Хамнаев махал вслед отъезжающим и не заметил, как к нему подошел Банзаров.
- В первых числах мая генерал-губернатор рассчитывает быть в Шилкинском заводе. Там участников экспедиции ждет "Аргунь", подготовлены баржи, плоты, баркасы. И флотилия по Шилке выйдет в Амур, - рассказывал Банзаров Хамнаеву. - Хотел было я попроситься в сплав по Амуру, да со здоровьем неважно.
Уже вторую неделю находился Хамнаев в Иркутске. Он приглашал Банзарова на чай к себе в дом, где остановился. Но Банзарову было некогда: по поручению Николая Николаевича он спешно выполнял работу, связанную с переводом с маньчжурского.
- Вот теперь мы можем посидеть с вами, Сахар Хамнаевич, за чашкой чая, а может быть, и более крепкого напитка, - засмеялся Банзаров. - Поедем ко мне! Сегодня позволительно и отдохнуть.
Взяли извозчика. По дороге завернули по просьбе Хамнаева к нему на квартиру. У Хамнаева хранился привезенный из Баргузина туес с молочной водкой и кулечек с сушеным оленьим мясом (борсо). Их и прихватил с собой тайша.
Содержание беседы первого бурятского ученого с баргузинским тайшой нам известно из "Летописи". Банзаров рассказывал Хамнаеву о "Юань чао би ши" - монгольской хронике. Там он вычитал, что праматерь Чингисхана Алан-гуа являлась дочерью красавицы Баргуджин-гуа, которая была родом из Баргуджин-Тукума.
Делился Банзаров также своими соображениями о происхождении озера Байкал. Почему две реки с двух концов Байкала имеют одно название: Ангара и Верхняя Ангара? По-видимому, когда-то это была одна река.
Разговор, у них начался за обеденным столом, а завершился поздней ночью. Хамнаев рассчитывал, что они ограничатся содержимым его туеса. Но Банзаров захотел продолжить. Был послан человек за водкой. Когда тайша проявил озабоченность насчет здоровья хозяина дома, тот махнул рукой:
- Не тому надо удивляться, что, возможно, скоро я умру, а тому, что я дожил до этих лет. Наука не дается даром, она коварно подтачивает здоровье.
И объяснил, почему до сих пор не женат. "Есть одна женщина в Джиде. Молодая, красивая. Ради меня шагнет в огонь. Жил я с ней в бытность на родине, как муж с женой. Но семью создавать я не стал. Останется вдовой, каково ей будет?" - Банзаров закрыл глаза и покачал головой. Щеки его были мокры от слез.

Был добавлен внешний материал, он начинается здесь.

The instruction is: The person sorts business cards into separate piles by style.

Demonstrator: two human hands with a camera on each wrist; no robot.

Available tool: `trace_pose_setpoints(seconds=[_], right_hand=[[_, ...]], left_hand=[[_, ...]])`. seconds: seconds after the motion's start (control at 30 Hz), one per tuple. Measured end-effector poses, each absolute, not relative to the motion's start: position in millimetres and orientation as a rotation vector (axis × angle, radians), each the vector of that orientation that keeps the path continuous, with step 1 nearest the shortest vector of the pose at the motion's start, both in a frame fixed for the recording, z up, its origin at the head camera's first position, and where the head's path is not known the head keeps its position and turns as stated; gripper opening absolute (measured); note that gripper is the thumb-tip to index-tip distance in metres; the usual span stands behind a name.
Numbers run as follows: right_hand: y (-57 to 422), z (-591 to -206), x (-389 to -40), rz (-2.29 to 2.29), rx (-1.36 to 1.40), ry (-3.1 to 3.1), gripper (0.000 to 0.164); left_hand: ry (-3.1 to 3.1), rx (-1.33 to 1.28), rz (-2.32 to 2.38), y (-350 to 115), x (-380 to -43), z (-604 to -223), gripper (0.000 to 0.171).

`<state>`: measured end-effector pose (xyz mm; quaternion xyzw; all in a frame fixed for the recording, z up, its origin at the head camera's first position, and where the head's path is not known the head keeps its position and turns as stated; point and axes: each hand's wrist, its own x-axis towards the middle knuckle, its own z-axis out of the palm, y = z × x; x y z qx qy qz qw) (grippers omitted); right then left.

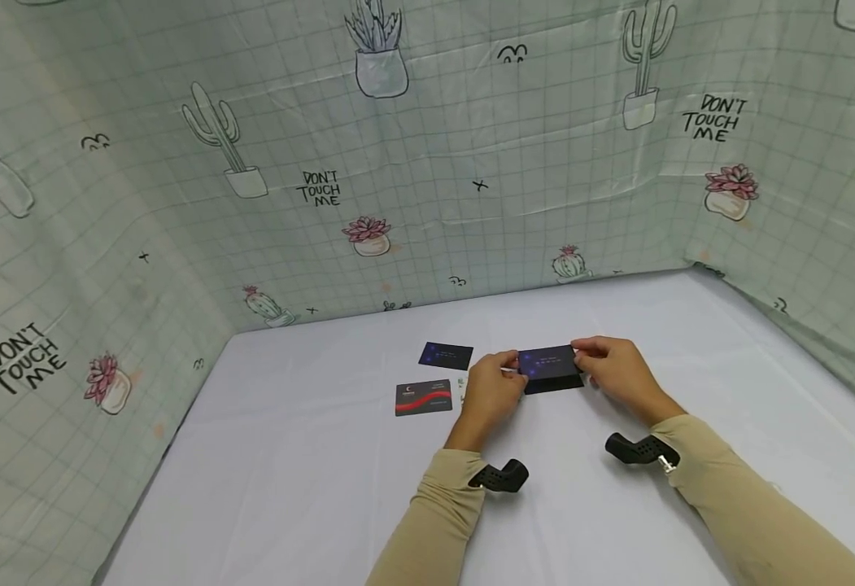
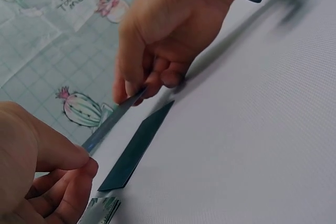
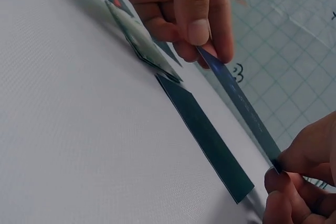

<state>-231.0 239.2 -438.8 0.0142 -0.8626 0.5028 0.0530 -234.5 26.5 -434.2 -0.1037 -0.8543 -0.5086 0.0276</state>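
Between both hands a dark blue business card (image 1: 547, 360) is held raised off the table. My left hand (image 1: 493, 391) pinches its left end between thumb and fingers. At the opposite end, my right hand (image 1: 621, 374) pinches it the same way. Beneath it on the white cloth lies another dark card (image 3: 210, 140), partly covered by the held one in the head view. A small stack of pale, green-patterned cards (image 3: 142, 43) sits beside that dark card, mostly hidden behind my left hand in the head view.
Left of my hands lies a grey card with a red wave (image 1: 424, 397). A second dark blue card (image 1: 446, 355) rests behind it. The white table (image 1: 288, 472) meets a cactus-print curtain (image 1: 434, 163) at the back and sides.
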Motion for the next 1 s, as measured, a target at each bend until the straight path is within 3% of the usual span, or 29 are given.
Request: trace_pose_setpoints(seconds=[0.6,1.0], right_hand=[[235.4,-443.1,-229.1,1.272,0.006,-2.701,0.031],[233.7,-443.8,-230.0,1.156,0.024,-2.757,0.03]], left_hand=[[-2.696,-0.299,-1.492,24.2,-229.5,-428.5,0.026],[-2.721,-0.214,-1.571,23.7,-230.2,-428.8,0.025]])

... С тяжелым чувством уехал Хамнаев из Иркутска. Неужели так серьезно болен Банзаров? Неужто судьба не сжалится над ним? Когда еще родится такой сын у народа?
Прошло чуть меньше года, и Банзарова не стало. В Баргузинском дацане, по желанию Сахара Хамнаева, ламы сотворили молитву, дабы душа великого сына бурят, буддиста по вероисповеданию, беспрепятственно обрела путь к новому рождению.

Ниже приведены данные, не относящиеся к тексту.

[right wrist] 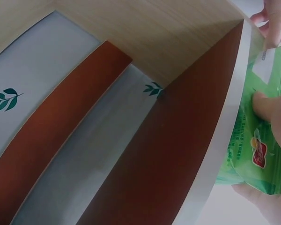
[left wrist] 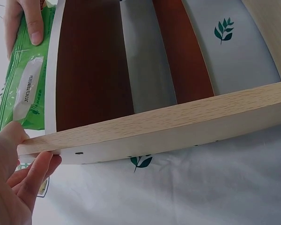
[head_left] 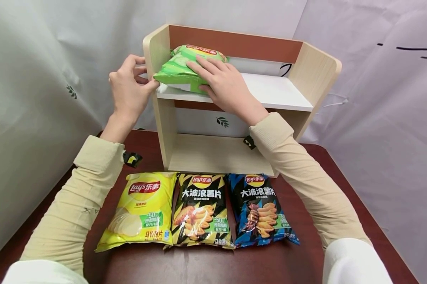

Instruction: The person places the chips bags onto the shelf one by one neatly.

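A green bag of chips point(head_left: 179, 69) lies tilted on the white upper board point(head_left: 273, 88) of a small wooden shelf, against its left end. My right hand point(head_left: 227, 81) holds this bag, fingers spread over its top and thumb on the front; the right wrist view shows the thumb pressing into the green wrapper point(right wrist: 257, 140). At the shelf's left side panel point(head_left: 161, 130), my left hand point(head_left: 129, 85) grips the front edge. Its thumb is at the bag's corner, and its other fingers point(left wrist: 33, 180) rest along the panel's outer face.
On the dark red table point(head_left: 199, 266), a yellow chip bag point(head_left: 138, 209), a black-and-yellow one point(head_left: 200, 209) and a blue-and-black one point(head_left: 259, 209) lie in a row before the shelf. The lower shelf board point(head_left: 213, 156) sits behind them. White curtains surround the table.
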A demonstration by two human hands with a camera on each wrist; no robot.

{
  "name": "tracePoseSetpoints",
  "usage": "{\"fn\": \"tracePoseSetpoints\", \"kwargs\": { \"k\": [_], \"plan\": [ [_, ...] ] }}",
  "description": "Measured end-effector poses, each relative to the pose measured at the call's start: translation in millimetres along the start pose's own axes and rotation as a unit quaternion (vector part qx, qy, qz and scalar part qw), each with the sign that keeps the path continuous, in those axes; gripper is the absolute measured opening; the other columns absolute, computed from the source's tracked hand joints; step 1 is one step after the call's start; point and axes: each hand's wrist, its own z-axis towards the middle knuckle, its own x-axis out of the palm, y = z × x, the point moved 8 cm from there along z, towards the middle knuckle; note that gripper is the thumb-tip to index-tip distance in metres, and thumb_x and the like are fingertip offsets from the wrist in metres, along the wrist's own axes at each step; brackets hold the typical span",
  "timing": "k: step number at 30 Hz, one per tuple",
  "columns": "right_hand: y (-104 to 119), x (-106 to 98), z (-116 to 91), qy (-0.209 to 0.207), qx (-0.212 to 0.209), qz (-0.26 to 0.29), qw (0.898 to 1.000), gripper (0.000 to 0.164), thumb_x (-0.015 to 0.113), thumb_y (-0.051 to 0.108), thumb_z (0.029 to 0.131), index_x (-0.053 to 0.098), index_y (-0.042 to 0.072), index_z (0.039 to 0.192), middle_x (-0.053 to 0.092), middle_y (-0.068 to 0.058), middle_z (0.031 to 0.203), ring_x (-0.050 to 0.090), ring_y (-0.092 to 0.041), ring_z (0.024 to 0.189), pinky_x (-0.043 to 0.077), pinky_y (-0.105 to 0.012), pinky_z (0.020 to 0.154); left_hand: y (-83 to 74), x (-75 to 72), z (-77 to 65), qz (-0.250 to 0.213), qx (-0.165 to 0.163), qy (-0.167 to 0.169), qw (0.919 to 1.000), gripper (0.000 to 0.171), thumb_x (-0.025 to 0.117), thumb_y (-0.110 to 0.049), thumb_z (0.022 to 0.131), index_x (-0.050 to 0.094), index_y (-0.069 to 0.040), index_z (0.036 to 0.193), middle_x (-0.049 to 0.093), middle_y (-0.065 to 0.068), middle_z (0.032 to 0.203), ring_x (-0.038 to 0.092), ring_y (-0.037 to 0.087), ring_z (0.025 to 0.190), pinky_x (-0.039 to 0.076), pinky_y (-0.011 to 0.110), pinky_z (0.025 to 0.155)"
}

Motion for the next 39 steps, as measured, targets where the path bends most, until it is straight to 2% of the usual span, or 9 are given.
{"fn": "tracePoseSetpoints", "kwargs": {
  "k": [7,15,25,35,39],
  "plan": [
    [-1,0,2,0.018,0.007,0.003,1.000,0.057,0.044,0.039,0.092,0.021,0.031,0.143,0.028,0.000,0.149,0.028,-0.021,0.137,0.032,-0.043,0.106,0.4,-3.1,0.7,-0.002,-0.001,-0.004,1.0000,0.033,0.065,-0.026,0.074,0.061,-0.013,0.104,0.070,0.001,0.102,0.070,0.017,0.076,0.054,0.017,0.070],
    [0,-3,-4,0.021,0.012,-0.010,1.000,0.060,0.041,0.043,0.091,0.019,0.028,0.144,0.025,-0.001,0.150,0.024,-0.020,0.138,0.027,-0.042,0.111,0.9,-4.6,0.6,0.004,0.000,-0.004,1.0000,0.031,0.062,-0.023,0.075,0.060,-0.012,0.104,0.069,0.001,0.102,0.070,0.018,0.077,0.054,0.017,0.071],
    [-1,-12,-26,-0.017,0.017,-0.015,1.000,0.059,0.041,0.044,0.091,0.023,0.024,0.144,0.028,-0.002,0.149,0.026,-0.022,0.138,0.023,-0.041,0.112,0.8,-5.4,0.4,0.004,0.005,-0.006,1.0000,0.031,0.061,-0.022,0.075,0.060,-0.011,0.104,0.069,0.002,0.102,0.070,0.020,0.077,0.055,0.020,0.072],
    [0,-18,-51,-0.084,-0.001,0.008,0.996,0.056,0.046,0.039,0.090,0.032,0.021,0.141,0.035,-0.004,0.146,0.030,-0.023,0.135,0.027,-0.041,0.109,-0.4,-4.1,0.8,0.005,0.009,-0.007,0.9999,0.031,0.061,-0.022,0.076,0.060,-0.011,0.105,0.069,0.003,0.102,0.070,0.020,0.077,0.055,0.021,0.072],
    [0,-18,-63,-0.097,0.000,0.009,0.995,0.055,0.047,0.039,0.090,0.034,0.021,0.140,0.035,-0.004,0.146,0.030,-0.023,0.136,0.026,-0.041,0.110,0.2,-3.9,0.8,0.006,0.005,-0.005,1.0000,0.032,0.061,-0.023,0.076,0.060,-0.011,0.105,0.069,0.002,0.103,0.070,0.019,0.078,0.055,0.022,0.073]
  ]
}}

Хамнаев, рассуждая о власти, считал, что человек должен уметь и занять высокий пост с достоинством, и уйти с достоинством с него. В шестьдесят три года Сахар Хамнаев по доброй воле расстался с тайшинской должностью. Уединившись в частную жизнь, он целиком перенес свои интересы на природу. Съездил летом на Боолон-Тумэр, побыл у самого истока peки Баргузин. В другой раз, тоже летом, с тремя опытными охотниками поднялся на вершину Бархан-горы. Путь начали утром. С частыми и долгими остановками (учитывали возраст старика) добрались до вершины горы к закату. "Вид на родную долину был захватывающий, - рассказывал Хамнаев потом. - Бог создал наш мир, как прекрасную жемчужину!".
Хамнаев покинул бренную землю спустя десять лет после того, как распростился с тайшинской должностью. Он не был знаком с трудами французского философа Мишеля Монтеня, но он в точности выполнил один из его заветов: "Мы пожили достаточно для других, проживем же для себя хотя бы остаток жизни". Мудро сказано.